What to produce:
From the line with "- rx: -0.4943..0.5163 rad" to the final line of the data below, please write out every line exactly, with no pictures.
^^^^^^^^
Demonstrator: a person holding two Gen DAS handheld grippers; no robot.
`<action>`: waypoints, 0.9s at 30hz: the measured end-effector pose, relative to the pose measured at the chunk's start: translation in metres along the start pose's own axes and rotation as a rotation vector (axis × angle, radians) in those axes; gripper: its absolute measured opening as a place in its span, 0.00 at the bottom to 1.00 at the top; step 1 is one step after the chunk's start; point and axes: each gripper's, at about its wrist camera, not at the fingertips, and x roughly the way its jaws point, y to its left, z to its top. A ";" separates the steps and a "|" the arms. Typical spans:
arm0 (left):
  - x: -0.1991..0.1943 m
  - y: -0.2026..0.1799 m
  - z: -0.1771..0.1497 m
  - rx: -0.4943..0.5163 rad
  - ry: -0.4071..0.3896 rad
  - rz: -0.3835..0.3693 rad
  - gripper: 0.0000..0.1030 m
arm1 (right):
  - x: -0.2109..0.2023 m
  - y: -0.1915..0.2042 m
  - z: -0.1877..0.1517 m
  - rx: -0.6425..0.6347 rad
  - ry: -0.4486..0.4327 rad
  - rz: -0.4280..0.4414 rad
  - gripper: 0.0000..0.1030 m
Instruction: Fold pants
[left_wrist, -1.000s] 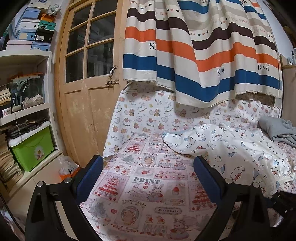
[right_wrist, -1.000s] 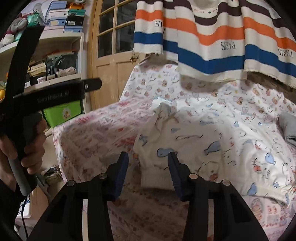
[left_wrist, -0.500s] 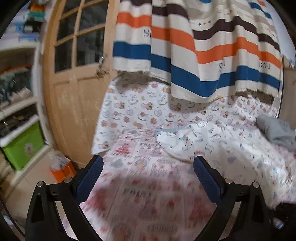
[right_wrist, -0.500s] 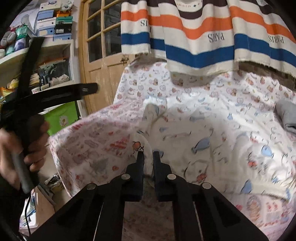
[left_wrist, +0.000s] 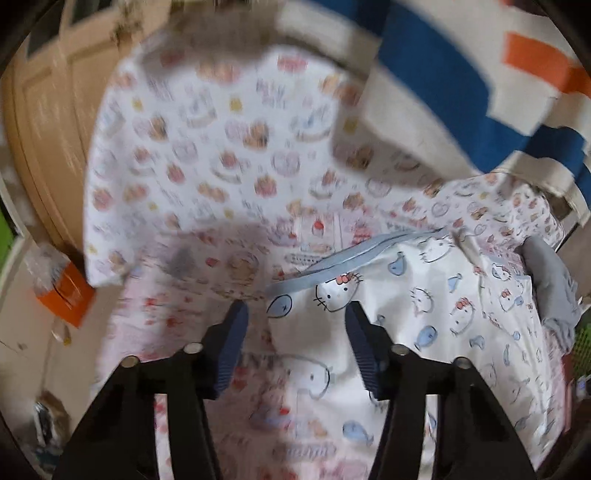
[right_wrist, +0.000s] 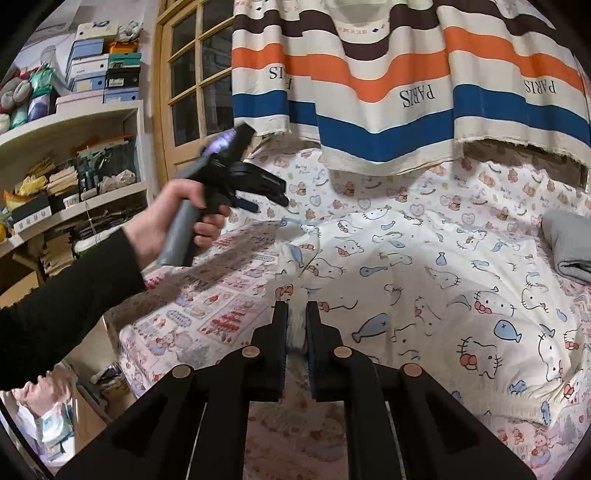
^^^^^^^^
Worked solution:
  - rx: -0.4943..0.5163 rad
  - ry: -0.4071..0.3896 rad
  - rz: -0.3835..0.3693 rad
  - gripper: 0.0000..0.1030 m
arm1 (right):
  - x: -0.2109..0.2023 m
  - y: -0.1915..0.2042 m
  - z: -0.1877..0.1517 m
  - rx: -0.6425..0.6347 rad
  - ry: -0.4486..0.4327 rad
  - rz: -0.4280..0.4414 rad
  - gripper: 0.0000..0.1030 m
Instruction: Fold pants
[left_wrist, -1.000s] 
[right_wrist, -1.000s] 
[left_wrist, -0.500s] 
[right_wrist, -0.500s] 
[left_wrist, +0.000s] 
[right_wrist, +0.000s] 

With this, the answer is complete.